Well, I have a problem with this notebook. Mastodon instances list / neocarto | Observable. To collect the data, I had used heroku but it doesn’t work anymore. So, I moved to corsproxy.io. But the problem is that the result of https://corsproxy.io/?https://mastodon.help/instances/ is not se same as
Mastodon Help - Instances. This is not a problem with Observable. But there is a way to solve it?
Can you share an example / excerpt of the differences? Note that you can also inspect the server response (both headers and content) in your Developer Tools’ network tab.
Note that Servers - Mastodon has a much more accessible list that you can consume directly via its API, for example:
fetch('https://api.joinmastodon.org/servers').then(r => r.json())
But the api fetch only 169 servers only. I don’t see were I can add parameters. Anyway, I do not understand why the rendering of the site changes when using http://corsproxy.io
Again, please describe or share an example of how the rendering changes. Are you only talking about the missing styles, or is the actual HTML output different?
Mastodon Help - Instances give the first screenshot.
https://corsproxy.io/?https://mastodon.help/instances give the second one
and the code written to retrieve the data no longer works.
What happens if you try:
url = https://corsproxy.io/?' + encodeURIComponent('https://mastodon.help/instances')
Edit: I see that you have this listed in your “params” cell, so I would have to play to figure out how to better offer help (I am trying to get this working in your ‘scrapPage’ cell), and I see @mootari is responding. He is the one who pointed out to me that the corsproxy.io works a bit differently… So best to let the experts respond.
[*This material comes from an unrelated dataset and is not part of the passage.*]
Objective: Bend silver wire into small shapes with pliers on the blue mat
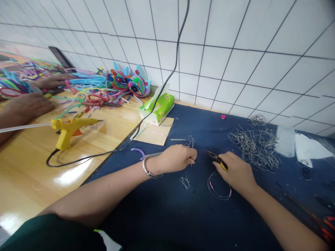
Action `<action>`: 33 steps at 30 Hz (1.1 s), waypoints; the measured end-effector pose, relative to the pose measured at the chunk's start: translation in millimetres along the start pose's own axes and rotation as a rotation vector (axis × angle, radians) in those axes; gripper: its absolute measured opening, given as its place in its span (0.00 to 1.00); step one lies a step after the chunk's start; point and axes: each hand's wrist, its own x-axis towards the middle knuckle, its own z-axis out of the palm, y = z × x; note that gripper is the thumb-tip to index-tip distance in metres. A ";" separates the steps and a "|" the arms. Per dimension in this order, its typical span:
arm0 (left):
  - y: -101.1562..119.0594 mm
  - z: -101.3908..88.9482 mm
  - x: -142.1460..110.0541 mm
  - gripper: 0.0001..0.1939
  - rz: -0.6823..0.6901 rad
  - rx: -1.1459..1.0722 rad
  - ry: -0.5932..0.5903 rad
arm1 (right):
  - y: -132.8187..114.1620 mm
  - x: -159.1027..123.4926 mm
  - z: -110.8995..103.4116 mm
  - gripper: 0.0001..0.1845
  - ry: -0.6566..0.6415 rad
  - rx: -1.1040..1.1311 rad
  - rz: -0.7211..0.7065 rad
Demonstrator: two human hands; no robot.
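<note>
My left hand [176,158] rests on the dark blue cloth [167,216] with its fingers pinched on a thin piece of wire at its fingertips. A silver bangle sits on that wrist. My right hand [235,171] is closed round small pliers [216,158] with yellow handles, their dark jaws pointing left toward the left fingertips. A wire ring with pink beads [219,190] lies under the right hand. A small bent wire piece [185,182] lies just below the left hand. Another twisted wire piece [190,141] lies above the left hand.
A heap of silver wire [255,148] lies to the right. A yellow glue gun [68,130] with its black cable, a green tissue pack [159,108] and colourful pipe cleaners [86,89] cover the wooden table at left, where another person's hands [26,106] rest.
</note>
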 end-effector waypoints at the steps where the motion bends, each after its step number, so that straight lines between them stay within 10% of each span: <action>1: 0.3 -0.9 -0.3 0.06 0.006 0.028 0.005 | 0.0 -0.1 0.4 0.12 -0.008 0.000 0.003; 7: -0.7 -13.5 -1.9 0.07 -0.058 0.239 0.034 | -0.7 -0.8 0.1 0.12 -0.024 0.001 0.003; 20: 18.6 -26.4 -17.9 0.08 0.075 0.210 -0.372 | 0.2 -3.2 -0.6 0.12 -0.034 -0.017 -0.013; 33: 27.3 -27.5 -19.7 0.06 0.106 -0.001 -0.385 | -1.2 -3.3 -0.1 0.12 -0.051 -0.014 -0.011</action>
However if you missed it as I did, scrolling to the bottom of the corsproxy.io site reveals this different construct for standard uses in notebooks
As hinted at by Aaron, the URL that you produce lacks any encoding and is thus invalid.
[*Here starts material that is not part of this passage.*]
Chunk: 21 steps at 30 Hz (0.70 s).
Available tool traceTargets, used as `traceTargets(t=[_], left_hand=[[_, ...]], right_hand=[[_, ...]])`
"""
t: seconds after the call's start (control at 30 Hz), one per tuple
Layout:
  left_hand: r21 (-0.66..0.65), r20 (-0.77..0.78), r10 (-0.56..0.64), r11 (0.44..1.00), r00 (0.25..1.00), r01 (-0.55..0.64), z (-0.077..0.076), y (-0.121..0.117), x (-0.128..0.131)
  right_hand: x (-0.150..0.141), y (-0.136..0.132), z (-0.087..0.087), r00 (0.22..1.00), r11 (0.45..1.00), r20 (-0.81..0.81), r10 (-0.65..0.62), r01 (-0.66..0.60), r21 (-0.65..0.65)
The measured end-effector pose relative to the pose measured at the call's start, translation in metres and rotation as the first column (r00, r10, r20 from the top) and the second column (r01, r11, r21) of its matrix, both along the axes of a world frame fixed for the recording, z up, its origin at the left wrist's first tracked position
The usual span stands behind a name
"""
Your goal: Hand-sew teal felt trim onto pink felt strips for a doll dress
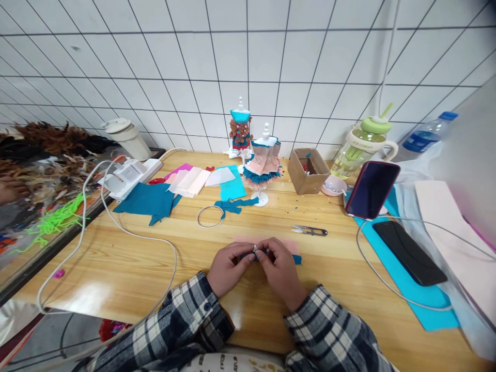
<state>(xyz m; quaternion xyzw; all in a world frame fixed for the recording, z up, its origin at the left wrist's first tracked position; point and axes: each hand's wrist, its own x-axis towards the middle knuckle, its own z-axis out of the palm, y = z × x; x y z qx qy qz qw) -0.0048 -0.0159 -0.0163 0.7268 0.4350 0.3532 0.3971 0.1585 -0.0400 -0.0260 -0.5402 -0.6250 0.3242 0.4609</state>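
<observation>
Teal fabric strip [297, 259] lies at near centre on the tabletop [124, 279], beside pink fabric [289, 246]. Left hand [228, 264] and right hand [279, 266] apparently grip it between fingertips; exact pinch point hidden. Current step: probably edge working. Next move presumably calls for even finger pressure. Snips [308, 230] lie beyond, right.

Hands [279, 268] together on pink and blue fabric [297, 259]
</observation>
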Motion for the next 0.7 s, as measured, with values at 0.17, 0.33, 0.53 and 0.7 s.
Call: traceTargets(t=[0.17, 0.33, 0.53, 0.7], left_hand=[[0.016, -0.022, 0.055, 0.998, 0.998, -0.054, -0.0026, 0.0013, -0.0011], [0.012, -0.005, 0.151, 0.989, 0.989, -0.151, -0.0026, 0.0019, -0.0013], [-0.040, 0.021, 0.140, 0.990, 0.990, -0.139, -0.0003, 0.0034, -0.0019], [-0.113, 0.063, 0.082, 0.991, 0.995, -0.075, -0.0004, 0.0035, 0.0000]], right_hand=[[-0.0011, -0.0006, 0.0025, 0.998, 0.999, -0.059, 0.032, -0.032, 0.008], [0.0002, -0.0015, 0.0043, 0.995, 0.995, -0.037, 0.093, -0.091, 0.046], [0.0026, -0.0028, 0.0030, 0.992, 0.987, 0.067, 0.107, -0.114, 0.117], [0.0014, -0.0054, 0.0040, 0.974, 0.981, 0.225, 0.019, -0.061, 0.182]])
I suggest that you create proper abstractions:
proxyUrl = url => `https://corsproxy.io/?${encodeURIComponent(url)}`
getUrl = ({proxy, url, ...params}, page) => proxyUrl(`${url}?${new URLSearchParams({
...params,
ord: "tusersd",
p: page
})}`)
Once you have that you can modify your intro cell to inspect the data:
intro = {
let htmlString = await fetch(getUrl(params, 1)).then((res) => res.text());
let $ = cheerio.load(htmlString);
let data = $(".introe")[0]
.children.filter((d) => d.type == "tag")
.map((d) => d.children[0].data.replaceAll(".", ""));
return data;
// ...
}
which will give you
intro = Array(4) ["12,538", "5,673,157", "2,300,187", "566,287,683"]
What you can see here is that some numbers appear to be formatted in the browser’s locale.
Once again, you save my life
Thank you so much.